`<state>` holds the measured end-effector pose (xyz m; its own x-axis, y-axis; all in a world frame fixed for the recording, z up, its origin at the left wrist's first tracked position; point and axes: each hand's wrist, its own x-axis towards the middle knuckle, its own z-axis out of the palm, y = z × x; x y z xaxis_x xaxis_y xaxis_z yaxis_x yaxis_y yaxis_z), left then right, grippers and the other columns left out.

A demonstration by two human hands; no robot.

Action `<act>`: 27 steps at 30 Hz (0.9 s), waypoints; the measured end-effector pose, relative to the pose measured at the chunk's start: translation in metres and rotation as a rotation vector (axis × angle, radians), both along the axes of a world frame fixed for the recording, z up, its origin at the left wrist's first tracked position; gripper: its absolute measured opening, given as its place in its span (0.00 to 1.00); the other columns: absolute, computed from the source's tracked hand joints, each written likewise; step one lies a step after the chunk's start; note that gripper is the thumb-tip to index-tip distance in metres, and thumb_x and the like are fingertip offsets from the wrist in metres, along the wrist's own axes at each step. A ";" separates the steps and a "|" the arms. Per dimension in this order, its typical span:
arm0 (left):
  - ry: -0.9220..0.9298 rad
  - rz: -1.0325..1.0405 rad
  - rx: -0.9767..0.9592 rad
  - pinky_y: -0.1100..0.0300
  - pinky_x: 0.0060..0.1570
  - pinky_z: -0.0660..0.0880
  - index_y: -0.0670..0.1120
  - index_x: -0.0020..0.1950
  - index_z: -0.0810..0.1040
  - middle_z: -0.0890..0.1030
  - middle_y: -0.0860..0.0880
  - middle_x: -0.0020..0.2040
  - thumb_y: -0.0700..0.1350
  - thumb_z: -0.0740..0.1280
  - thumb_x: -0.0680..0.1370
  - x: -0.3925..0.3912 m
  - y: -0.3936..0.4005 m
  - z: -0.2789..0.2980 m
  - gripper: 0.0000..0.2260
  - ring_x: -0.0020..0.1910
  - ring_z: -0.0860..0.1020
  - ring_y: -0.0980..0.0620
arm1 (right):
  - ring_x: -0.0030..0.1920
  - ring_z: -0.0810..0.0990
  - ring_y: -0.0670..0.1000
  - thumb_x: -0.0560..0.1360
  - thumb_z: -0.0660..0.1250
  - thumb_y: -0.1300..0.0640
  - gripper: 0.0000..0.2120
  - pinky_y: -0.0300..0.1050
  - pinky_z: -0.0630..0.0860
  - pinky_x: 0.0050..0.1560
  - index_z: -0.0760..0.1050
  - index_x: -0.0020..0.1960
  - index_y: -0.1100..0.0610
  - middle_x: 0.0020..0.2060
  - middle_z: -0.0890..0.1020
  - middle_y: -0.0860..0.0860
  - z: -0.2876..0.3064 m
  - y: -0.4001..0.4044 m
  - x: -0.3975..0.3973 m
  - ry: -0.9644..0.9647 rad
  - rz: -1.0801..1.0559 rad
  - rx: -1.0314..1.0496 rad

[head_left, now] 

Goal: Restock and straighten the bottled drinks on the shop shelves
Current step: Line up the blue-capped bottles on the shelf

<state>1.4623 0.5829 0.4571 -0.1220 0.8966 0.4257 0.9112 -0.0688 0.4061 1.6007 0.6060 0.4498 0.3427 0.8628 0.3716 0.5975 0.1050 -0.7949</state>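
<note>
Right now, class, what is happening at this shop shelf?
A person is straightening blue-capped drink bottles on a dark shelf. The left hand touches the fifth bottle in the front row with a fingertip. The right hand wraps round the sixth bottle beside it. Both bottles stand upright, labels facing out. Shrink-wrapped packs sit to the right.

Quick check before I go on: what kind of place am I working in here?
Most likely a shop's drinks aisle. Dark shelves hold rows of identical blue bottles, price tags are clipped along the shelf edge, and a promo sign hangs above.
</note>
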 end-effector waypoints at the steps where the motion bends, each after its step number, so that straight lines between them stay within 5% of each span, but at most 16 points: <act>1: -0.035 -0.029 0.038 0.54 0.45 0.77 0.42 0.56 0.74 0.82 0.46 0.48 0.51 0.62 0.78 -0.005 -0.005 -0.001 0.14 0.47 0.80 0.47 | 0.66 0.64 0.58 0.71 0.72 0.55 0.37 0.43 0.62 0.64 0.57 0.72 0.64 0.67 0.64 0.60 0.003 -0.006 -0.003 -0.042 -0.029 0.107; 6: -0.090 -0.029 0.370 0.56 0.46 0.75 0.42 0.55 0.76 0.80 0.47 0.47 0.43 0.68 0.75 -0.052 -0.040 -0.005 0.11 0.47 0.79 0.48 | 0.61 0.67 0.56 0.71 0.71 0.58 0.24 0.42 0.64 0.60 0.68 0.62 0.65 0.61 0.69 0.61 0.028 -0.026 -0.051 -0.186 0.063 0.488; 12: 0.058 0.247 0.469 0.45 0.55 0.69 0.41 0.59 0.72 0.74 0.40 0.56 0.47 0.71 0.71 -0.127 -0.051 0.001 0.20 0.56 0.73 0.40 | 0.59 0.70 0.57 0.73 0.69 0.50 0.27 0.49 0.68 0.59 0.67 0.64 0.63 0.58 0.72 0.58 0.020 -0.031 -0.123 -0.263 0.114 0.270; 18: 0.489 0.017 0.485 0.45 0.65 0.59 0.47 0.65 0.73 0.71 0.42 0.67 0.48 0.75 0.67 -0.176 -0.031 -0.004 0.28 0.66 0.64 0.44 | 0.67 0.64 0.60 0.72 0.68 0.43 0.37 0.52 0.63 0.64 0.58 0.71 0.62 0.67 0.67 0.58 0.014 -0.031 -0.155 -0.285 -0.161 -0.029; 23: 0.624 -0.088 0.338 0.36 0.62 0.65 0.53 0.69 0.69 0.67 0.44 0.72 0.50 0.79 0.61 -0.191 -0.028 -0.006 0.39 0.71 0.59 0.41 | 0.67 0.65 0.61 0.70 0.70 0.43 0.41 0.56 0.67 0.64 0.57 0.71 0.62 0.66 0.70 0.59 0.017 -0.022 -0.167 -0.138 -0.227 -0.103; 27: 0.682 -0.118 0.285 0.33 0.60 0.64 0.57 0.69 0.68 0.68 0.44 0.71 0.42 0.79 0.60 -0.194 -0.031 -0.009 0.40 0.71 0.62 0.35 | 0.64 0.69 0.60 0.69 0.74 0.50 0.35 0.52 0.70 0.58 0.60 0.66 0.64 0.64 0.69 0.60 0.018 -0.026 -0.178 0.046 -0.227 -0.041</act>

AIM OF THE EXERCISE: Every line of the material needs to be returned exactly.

COMPLETED EXERCISE:
`<state>` holds the measured end-effector pose (xyz m; its own x-axis, y-axis; all in a world frame fixed for the recording, z up, its origin at the left wrist's first tracked position; point and axes: each hand's wrist, its own x-axis towards the middle knuckle, its own z-axis out of the palm, y = z × x; x y z xaxis_x xaxis_y xaxis_z yaxis_x yaxis_y yaxis_z), left then right, grippers and the other columns left out.

A demonstration by two human hands; no robot.

Action `<act>`: 27 steps at 30 Hz (0.9 s), waypoints; the measured end-effector pose, relative to the pose measured at the chunk's start: translation in metres and rotation as a rotation vector (axis × angle, radians), both along the axes of a world frame fixed for the recording, z up, its origin at the left wrist's first tracked position; gripper: its absolute measured opening, given as its place in its span (0.00 to 1.00); the other columns: absolute, computed from the source's tracked hand joints, each written likewise; step one lies a step after the chunk's start; note that gripper is the thumb-tip to index-tip distance in metres, and thumb_x and the like are fingertip offsets from the wrist in metres, along the wrist's own axes at each step. A ";" separates the steps and a "|" the arms. Per dimension in this order, its typical span:
arm0 (left):
  - ry: -0.9220..0.9298 rad
  - rz: -1.0325..1.0405 rad
  - rx: -0.9767..0.9592 rad
  - pinky_y: -0.1100..0.0300
  - pinky_x: 0.0060..0.1570
  - pinky_z: -0.0660..0.0880
  - index_y: -0.0670..0.1120
  - index_x: -0.0020..0.1950
  - index_z: -0.0810..0.1040
  - middle_z: -0.0890..0.1030
  - middle_y: -0.0860..0.0880
  - middle_x: -0.0020..0.2040
  - thumb_y: -0.0700..0.1350
  - thumb_z: -0.0740..0.1280
  - thumb_x: -0.0680..0.1370
  - x: -0.3925..0.3912 m
  - y: -0.3936..0.4005 m
  - z: -0.2789..0.2980 m
  - gripper: 0.0000..0.2260
  - ring_x: -0.0020..0.1910
  - ring_z: -0.0860..0.1020
  - ring_y: -0.0980..0.0620
arm1 (right):
  - ring_x: -0.0030..0.1920
  - ring_z: -0.0810..0.0990
  - ring_y: -0.0670..0.1000
  - thumb_x: -0.0560..0.1360
  - thumb_z: -0.0660..0.1250
  - thumb_y: -0.1300..0.0640
  - gripper: 0.0000..0.2120
  - pinky_y: -0.0300..0.1050
  - pinky_z: -0.0630..0.0860
  - pinky_x: 0.0050..0.1560
  - index_z: -0.0760..0.1050
  - index_x: -0.0020..0.1960
  - index_y: -0.1100..0.0610
  - middle_x: 0.0020..0.2060
  - middle_z: -0.0890..0.1020
  - middle_y: -0.0860..0.0860
  - z: -0.2876..0.3064 m
  - y: -0.4001..0.4044 m
  - x: -0.3975..0.3973 m
  - ry: -0.9644..0.9647 rad
  - rz: -1.0801..1.0559 rad
  - rx: -1.0314..1.0496 rad

[head_left, now] 

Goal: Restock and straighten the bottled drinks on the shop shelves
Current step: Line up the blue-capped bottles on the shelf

<state>1.4623 0.5829 0.4571 -0.1220 0.8966 0.4257 0.9112 -0.0688 0.4061 1.6007 0.6060 0.4498 0.3427 0.8628 0.3716 0.5975 0.1050 -0.7949</state>
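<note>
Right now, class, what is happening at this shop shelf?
A person is straightening blue-capped drink bottles on a dark shelf. The left hand touches the fifth bottle in the front row with a fingertip. The right hand wraps round the sixth bottle beside it. Both bottles stand upright, labels facing out. Shrink-wrapped packs sit to the right.

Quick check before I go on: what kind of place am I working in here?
Most likely a shop's drinks aisle. Dark shelves hold rows of identical blue bottles, price tags are clipped along the shelf edge, and a promo sign hangs above.
</note>
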 end-effector waypoints at the steps where the motion bends, each after its step number, so that straight lines between them stay within 5% of each span, but at most 16 points: <act>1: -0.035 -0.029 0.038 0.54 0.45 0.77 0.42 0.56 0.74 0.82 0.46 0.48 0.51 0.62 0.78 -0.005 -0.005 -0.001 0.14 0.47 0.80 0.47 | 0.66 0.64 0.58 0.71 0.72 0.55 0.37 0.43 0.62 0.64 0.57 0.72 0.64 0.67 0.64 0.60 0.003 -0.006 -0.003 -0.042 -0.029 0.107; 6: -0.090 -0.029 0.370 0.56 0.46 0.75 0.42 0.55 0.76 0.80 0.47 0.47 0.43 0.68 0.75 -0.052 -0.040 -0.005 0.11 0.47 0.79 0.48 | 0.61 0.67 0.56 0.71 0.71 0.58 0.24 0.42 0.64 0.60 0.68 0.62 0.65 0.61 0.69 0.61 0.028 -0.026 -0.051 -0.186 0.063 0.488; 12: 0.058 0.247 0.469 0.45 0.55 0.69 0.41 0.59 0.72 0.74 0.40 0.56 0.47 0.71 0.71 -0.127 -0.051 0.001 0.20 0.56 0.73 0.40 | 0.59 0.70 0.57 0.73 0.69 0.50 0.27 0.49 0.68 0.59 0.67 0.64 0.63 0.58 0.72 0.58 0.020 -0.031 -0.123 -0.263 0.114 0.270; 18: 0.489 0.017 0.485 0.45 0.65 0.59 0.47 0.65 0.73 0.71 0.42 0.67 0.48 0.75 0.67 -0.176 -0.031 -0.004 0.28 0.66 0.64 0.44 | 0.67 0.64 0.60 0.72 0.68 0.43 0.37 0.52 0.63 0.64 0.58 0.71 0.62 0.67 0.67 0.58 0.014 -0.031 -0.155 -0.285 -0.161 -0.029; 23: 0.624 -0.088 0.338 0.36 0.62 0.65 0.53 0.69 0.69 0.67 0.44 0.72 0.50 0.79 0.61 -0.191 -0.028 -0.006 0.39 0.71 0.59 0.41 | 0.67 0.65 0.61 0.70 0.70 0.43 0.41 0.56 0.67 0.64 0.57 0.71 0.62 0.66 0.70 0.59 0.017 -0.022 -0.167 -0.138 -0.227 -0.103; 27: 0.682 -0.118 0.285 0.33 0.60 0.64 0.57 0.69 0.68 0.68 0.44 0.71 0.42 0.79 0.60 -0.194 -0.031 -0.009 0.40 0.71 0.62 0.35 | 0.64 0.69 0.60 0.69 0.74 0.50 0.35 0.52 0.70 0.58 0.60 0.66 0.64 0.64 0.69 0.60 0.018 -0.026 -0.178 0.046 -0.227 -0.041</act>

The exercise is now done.